- [What is required]: The word "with" may appear in lines of the data below. Say how many lines hold it, giving only the number.

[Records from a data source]
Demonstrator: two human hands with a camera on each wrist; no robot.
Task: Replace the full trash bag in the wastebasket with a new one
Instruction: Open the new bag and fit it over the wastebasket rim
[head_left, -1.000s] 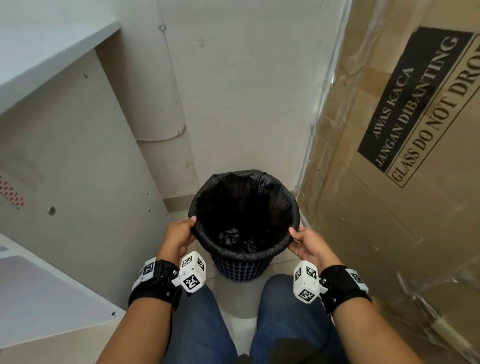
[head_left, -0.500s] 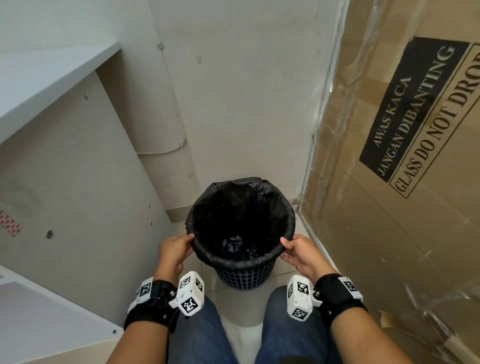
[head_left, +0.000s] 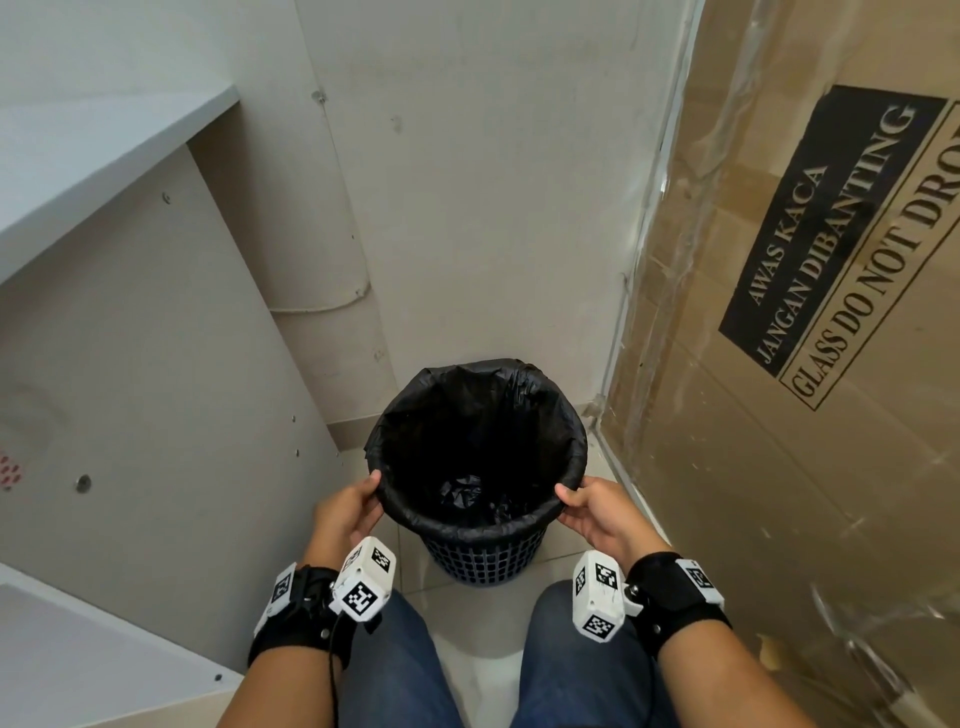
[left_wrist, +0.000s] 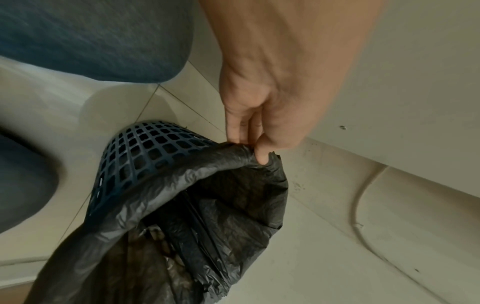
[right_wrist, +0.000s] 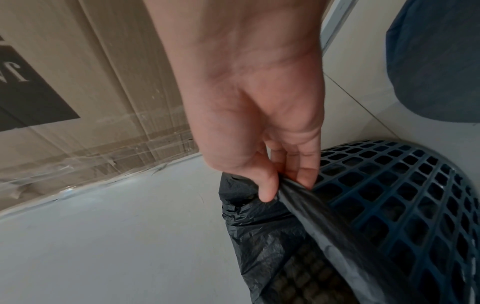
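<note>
A dark blue lattice wastebasket (head_left: 483, 558) (left_wrist: 145, 148) (right_wrist: 405, 189) stands on the tiled floor between my knees and the wall. A black trash bag (head_left: 475, 410) (left_wrist: 197, 216) (right_wrist: 272, 236) lines it, its edge folded over the rim. My left hand (head_left: 349, 512) (left_wrist: 253, 144) pinches the bag's folded edge at the left of the rim between thumb and fingers. My right hand (head_left: 592, 509) (right_wrist: 283, 183) pinches the edge at the right of the rim the same way. Crumpled dark contents lie at the bag's bottom.
A tall cardboard box (head_left: 810, 364) wrapped in clear film, marked "GLASS DO NOT DROP", stands close on the right. A white cabinet panel (head_left: 145, 395) and shelf (head_left: 78, 156) close in on the left. The wall (head_left: 493, 182) is just behind the basket. My jeans-clad knees (head_left: 566, 665) are below.
The head view has shifted, so the basket sits lower and nearer the middle of the picture. Both hands keep their pinch on the bag's edge at the rim's two sides.
</note>
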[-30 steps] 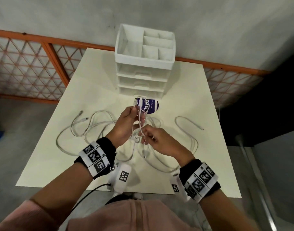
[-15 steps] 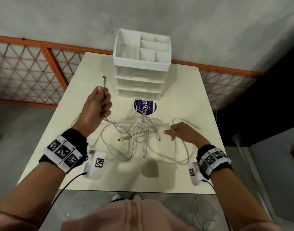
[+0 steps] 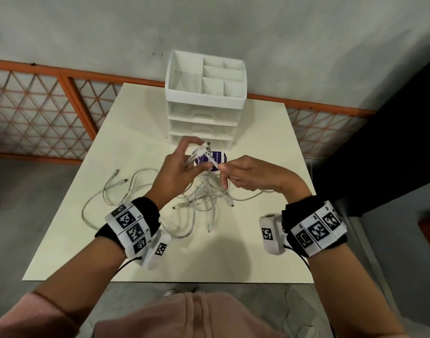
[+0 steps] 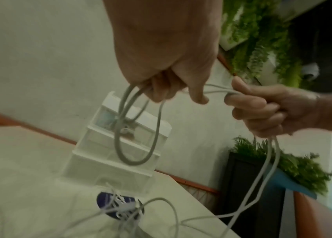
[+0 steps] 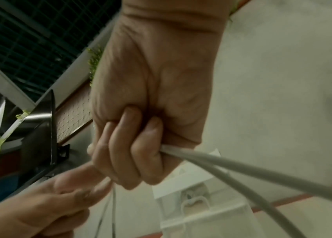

- [Answer section]: 2